Abstract:
Analysing unstructured data with minimal contextual information is a challenge faced in spatial applications such as movement data. Movement data are sequences of time-stamped locations of a moving entity analogous to text data as sequences of words in a document. Text analytics is rich in methods to learn word embeddings and latent semantic clusters from unstructured data. In this work, the successes from probabilistic topic models which are used in natural language processing (NLP) were the inspiration for applying these methods on movement data. The motivation is based on the fact that topic models exhibit characteristics which are found both in clustering and dimensionality reduction techniques.
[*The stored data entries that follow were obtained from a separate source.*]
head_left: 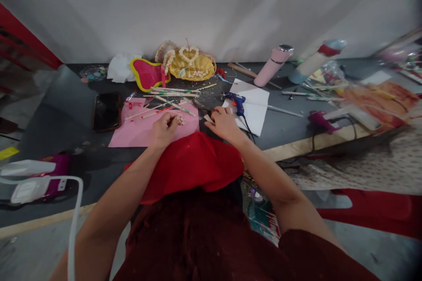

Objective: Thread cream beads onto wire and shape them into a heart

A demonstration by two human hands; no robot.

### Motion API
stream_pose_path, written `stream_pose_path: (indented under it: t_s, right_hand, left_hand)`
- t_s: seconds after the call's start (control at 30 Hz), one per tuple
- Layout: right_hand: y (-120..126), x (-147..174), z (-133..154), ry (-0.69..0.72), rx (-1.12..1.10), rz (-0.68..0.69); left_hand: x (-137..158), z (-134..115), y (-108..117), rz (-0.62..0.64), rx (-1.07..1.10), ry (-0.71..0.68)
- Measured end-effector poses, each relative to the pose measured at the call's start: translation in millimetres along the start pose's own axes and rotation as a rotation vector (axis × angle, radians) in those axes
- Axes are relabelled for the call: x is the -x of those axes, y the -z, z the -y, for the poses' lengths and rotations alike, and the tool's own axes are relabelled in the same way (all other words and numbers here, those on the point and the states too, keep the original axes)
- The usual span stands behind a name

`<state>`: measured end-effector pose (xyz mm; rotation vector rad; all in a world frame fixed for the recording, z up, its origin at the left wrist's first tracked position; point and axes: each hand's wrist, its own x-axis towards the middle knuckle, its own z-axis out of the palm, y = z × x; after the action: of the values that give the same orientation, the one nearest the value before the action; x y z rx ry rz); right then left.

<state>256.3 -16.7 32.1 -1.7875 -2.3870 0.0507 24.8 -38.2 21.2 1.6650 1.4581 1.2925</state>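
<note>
My left hand (165, 129) is above the pink sheet (127, 134), its fingers pinched on a small cluster of cream beads (181, 119). To its right, my right hand (224, 124) rests low over the table by the white paper (260, 116). A small pale strip (208, 118) shows between its thumb and forefinger; its exact kind is unclear. Just beyond that hand a blue glue gun (236, 100) lies on the paper, its cord running toward me. Several thin paper-wrapped sticks (174, 92) lie across the pink sheet's far side. A red cloth (194, 162) covers my lap.
A yellow basket (211, 63) holding beaded pieces stands by the wall, beside a pink, yellow-rimmed tray (150, 74). At left are a phone (107, 112) and a purple device (61, 175) with a white cable. A pink bottle (273, 66) and another bottle (316, 61) stand at right.
</note>
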Motion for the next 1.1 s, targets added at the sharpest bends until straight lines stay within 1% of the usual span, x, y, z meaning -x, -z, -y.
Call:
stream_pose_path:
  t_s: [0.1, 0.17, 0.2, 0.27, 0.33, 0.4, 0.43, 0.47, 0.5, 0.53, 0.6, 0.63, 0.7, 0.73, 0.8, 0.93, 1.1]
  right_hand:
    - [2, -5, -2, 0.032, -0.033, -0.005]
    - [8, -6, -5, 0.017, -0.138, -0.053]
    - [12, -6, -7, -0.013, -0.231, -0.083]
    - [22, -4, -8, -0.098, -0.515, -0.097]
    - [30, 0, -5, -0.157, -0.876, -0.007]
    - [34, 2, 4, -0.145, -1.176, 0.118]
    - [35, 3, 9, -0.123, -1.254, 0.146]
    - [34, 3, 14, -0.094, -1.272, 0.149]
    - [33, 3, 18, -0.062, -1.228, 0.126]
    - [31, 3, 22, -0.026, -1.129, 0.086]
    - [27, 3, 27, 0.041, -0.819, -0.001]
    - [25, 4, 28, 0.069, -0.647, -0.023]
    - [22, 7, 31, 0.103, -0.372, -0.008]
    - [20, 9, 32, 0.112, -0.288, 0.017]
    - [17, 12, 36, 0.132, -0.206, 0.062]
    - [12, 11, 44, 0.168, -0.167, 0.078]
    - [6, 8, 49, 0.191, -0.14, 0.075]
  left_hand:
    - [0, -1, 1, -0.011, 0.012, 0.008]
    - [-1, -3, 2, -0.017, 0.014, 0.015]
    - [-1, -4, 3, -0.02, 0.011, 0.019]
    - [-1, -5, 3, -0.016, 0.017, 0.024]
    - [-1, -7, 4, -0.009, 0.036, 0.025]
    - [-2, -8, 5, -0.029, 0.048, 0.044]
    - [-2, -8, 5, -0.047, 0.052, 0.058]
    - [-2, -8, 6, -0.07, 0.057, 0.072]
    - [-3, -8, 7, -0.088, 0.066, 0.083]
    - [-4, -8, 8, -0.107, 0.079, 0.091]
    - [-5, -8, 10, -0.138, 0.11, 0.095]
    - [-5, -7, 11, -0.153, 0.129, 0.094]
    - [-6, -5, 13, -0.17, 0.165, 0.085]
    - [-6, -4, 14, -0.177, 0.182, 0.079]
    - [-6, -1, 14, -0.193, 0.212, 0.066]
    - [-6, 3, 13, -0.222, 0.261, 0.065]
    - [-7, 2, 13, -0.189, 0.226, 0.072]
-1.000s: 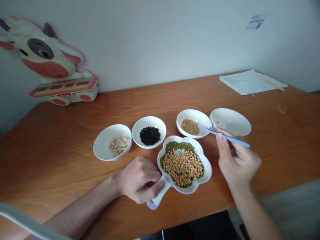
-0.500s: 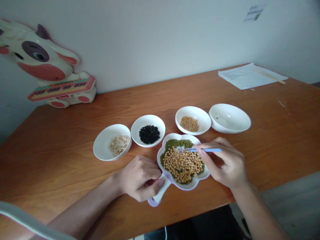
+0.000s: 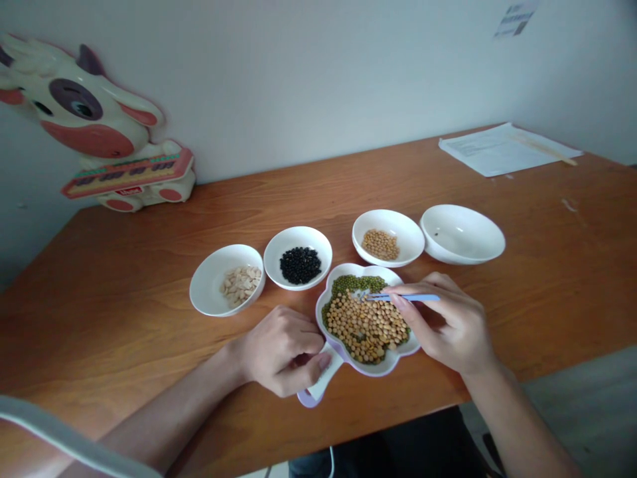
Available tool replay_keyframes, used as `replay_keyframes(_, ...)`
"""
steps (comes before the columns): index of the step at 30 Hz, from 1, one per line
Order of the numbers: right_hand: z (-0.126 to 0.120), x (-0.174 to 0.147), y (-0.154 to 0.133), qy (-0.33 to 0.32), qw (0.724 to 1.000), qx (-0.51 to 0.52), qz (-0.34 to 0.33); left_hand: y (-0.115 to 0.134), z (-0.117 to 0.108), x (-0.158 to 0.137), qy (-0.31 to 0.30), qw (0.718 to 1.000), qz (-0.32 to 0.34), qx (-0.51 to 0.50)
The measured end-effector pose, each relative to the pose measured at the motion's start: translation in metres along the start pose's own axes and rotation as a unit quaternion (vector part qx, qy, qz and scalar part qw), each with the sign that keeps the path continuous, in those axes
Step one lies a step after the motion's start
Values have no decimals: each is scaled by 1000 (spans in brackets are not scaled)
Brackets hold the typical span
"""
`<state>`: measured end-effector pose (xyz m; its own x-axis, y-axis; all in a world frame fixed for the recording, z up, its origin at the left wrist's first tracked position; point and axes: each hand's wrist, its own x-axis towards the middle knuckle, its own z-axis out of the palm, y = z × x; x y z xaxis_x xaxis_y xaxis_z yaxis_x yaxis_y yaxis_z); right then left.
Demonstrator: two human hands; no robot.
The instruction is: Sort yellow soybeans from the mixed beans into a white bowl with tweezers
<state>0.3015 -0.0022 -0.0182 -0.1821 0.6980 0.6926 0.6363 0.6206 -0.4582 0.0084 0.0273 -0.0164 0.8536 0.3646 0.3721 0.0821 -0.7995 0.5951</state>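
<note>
My left hand (image 3: 288, 352) is closed around the handle of a white, lilac-edged flower-shaped pan (image 3: 393, 364). In the pan lie yellow soybeans (image 3: 368, 325), with green mung beans (image 3: 365, 282) along the far and lower edges. My right hand (image 3: 448, 325) pinches a small blue pair of tweezers (image 3: 413, 298), its tips down among the beans near the far side of the pan. Whether the tips grip a bean is too small to tell.
Behind the pan stand white bowls: one with pale flat seeds (image 3: 241, 285), one with black beans (image 3: 300, 265), one with some soybeans (image 3: 381, 244), and a bowl (image 3: 462, 234) with one dark speck. A cow toy (image 3: 129, 176) and papers (image 3: 507, 149) sit farther back.
The whole view has shifted slightly, with things sitting a little farther right and up. Both hands keep their grips, and the tweezers stay at nearly the same spot in the pan.
</note>
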Motion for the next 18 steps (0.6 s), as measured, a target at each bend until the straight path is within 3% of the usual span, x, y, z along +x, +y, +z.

Furthermore, the inferred matrices can be used as interpretable topic distributions for movement behaviour and the lower dimensional embeddings generated by the LDA model can be used to cluster movement behaviour.
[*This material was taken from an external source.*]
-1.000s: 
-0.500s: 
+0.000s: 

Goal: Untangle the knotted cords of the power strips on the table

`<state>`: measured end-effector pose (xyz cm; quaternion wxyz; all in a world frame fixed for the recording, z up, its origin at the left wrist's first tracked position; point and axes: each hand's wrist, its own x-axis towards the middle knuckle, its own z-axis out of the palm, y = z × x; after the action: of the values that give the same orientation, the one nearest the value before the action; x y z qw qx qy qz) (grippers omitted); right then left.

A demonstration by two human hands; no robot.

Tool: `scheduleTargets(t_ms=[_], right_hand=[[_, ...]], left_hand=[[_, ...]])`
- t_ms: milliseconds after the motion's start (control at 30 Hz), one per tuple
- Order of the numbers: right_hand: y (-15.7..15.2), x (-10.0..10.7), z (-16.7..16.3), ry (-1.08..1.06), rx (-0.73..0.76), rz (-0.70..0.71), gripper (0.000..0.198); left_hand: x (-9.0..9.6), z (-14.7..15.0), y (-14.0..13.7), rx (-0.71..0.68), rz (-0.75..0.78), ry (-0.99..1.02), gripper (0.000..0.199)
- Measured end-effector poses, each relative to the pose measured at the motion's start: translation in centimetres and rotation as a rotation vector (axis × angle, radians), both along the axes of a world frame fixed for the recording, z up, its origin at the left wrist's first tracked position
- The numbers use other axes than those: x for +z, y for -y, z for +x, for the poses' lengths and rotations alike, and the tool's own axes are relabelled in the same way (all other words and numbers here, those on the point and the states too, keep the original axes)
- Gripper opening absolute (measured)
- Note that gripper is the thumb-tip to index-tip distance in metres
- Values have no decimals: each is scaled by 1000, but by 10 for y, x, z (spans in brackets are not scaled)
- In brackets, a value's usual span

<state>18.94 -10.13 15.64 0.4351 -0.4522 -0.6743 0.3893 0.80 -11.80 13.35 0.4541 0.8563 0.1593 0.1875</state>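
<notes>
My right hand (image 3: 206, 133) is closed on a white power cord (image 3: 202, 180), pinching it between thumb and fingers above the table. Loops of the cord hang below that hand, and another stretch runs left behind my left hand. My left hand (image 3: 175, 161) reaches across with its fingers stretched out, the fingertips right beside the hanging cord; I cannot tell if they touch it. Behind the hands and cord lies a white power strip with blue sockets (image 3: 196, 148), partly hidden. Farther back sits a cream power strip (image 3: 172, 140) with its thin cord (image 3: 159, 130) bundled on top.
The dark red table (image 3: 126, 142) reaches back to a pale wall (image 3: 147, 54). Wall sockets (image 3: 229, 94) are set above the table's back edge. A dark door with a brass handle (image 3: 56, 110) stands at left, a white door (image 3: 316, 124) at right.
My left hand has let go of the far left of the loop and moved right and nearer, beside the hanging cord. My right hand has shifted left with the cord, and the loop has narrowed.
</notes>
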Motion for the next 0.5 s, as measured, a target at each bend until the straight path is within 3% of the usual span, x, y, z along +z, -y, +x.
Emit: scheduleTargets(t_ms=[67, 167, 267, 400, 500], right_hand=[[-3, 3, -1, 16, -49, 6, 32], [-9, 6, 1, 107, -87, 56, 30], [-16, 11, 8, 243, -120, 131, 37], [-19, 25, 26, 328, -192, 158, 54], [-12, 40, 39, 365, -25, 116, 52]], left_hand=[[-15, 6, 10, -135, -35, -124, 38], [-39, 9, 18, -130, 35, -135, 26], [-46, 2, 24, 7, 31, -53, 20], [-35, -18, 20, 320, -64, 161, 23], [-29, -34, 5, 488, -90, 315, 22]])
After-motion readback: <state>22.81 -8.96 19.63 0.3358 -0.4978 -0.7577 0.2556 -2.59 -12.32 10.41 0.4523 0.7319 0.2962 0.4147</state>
In this work various existing techniques for trajectory clustering in the literature are explored and the advantages and disadvantages of each method are considered. The challenges of trajectory modelling with LDA are examined and solutions to these challenges are suggested. Lastly, the advantages of using LDA compared to traditional clustering techniques are discussed.
The analysis in this work explores the use of LDA to two use cases. Firstly, the ability of LDA to infer interpretable topics is explored by analysing the movement of jaguars in South America. Secondly, the ability of the LDA to cluster movement trajectories is investigated by clustering driver behaviour based on real world driving data. The results of the two experiments show that it is possible to derive interpretable topics and to cluster movement behavior of trajectories using the LDA model.